Hell, when I get to be President, I'm deporting Margaret Miller and her kid, probably to France, because one more surly kid and indifferent mom wouldn't even be noticed there.

9 comments:

  1. I agree with how the officer handled the brat because I understand the need to give him a good scolding. I had to do that very thing with a neighbor who had been doing things to us and his attitude was the same. I can see this his attitude needing some adjusting too. And there would be no way I would have apologized and to think they wanted this officer to apologize?! NO. The officer did a good job.

    And you're right about kids having no respect. I see it more and more and that's one thing I won't tolerate from any kid. I don't care if the parents are nearby or not, the kid's going to know some adults won't put up with that.

    ReplyDelete
  2. These scumbags come to you when the kids they failed to raise properly are too much for them to handle. Then, when you have to step in on your own, they bitch and moan. Ya gotta love this job, raising kids that shitbag parents can't raise on their own.....

    ReplyDelete
  3. Zachariah5:37 PM

    I see kids like this around my town...they tend to get picked on a lot by the other "kids" that work. Of course teens with small time jobs like breaking horses and hauling hay is more of a majority around here. Rural Oklahoma is a great place......

    ReplyDelete
  4. Anonymous7:18 PM

    This little scumbag is a candidate for the department of correction.

    ReplyDelete
  5. Anonymous8:02 PM

    Great post, this is what the age of entitlement has come too. Kids that have no respect for authority, police, fire and our armed forces. I pray the young parents are now teaching them values, this is a country that has lost its moral compass and its values.

    ReplyDelete
  6. He should have pitched the little brat in the harbor...

    ReplyDelete
  7. Amen! Preach it brother! :) lol.

    ReplyDelete
  8. Another generation of job security for Law Enforcement ! Kids aren't your friends , they are your KIDS. They are incomplete human beings who have neither the right nor the privilege to disrespect or defy any authority.
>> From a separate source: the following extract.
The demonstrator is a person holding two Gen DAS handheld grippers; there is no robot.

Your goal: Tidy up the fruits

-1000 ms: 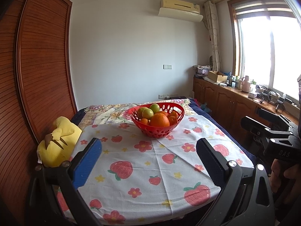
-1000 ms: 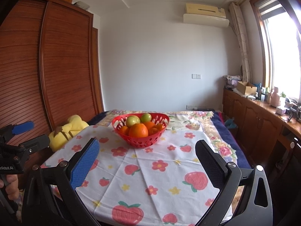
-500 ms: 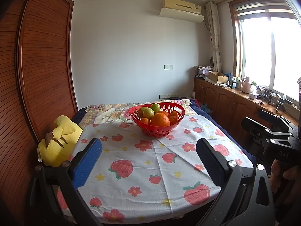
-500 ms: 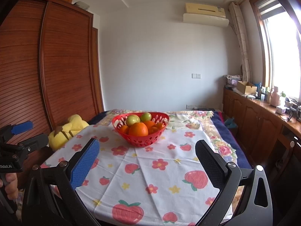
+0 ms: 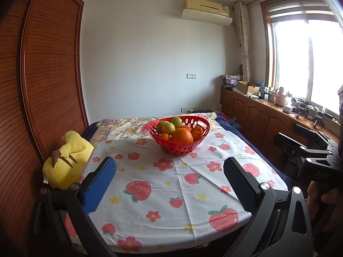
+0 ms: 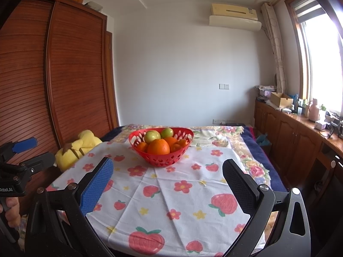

    My youngest is 19 , a legal adult by any standard but certainly is still learning and maturing into a young adult.

    If people are going to allow their kids to go out in public they better teach them how to act and react in the proper manner.

    I have made it through 23 1/2 years of LE and although the THREAT of a lawsuit is repeated over and over during that time...it has NEVER come close to happening.

    ReplyDelete
  9. Anonymous2:23 PM

    And we wonder why the courts are clogged? We wonder why everything cost so much? We wonder why juveniles get into so much trouble?

    Kid got his feelings hurt? Why that's destroying his 'feel good about himself' feelings!!

    There is a big difference between 'feeling good about onesself' and self-respect. This kids parent(s) taught him the former when they should have taught him the latter.

    Good work officer. Sad they have to use you to straiten out their own kid.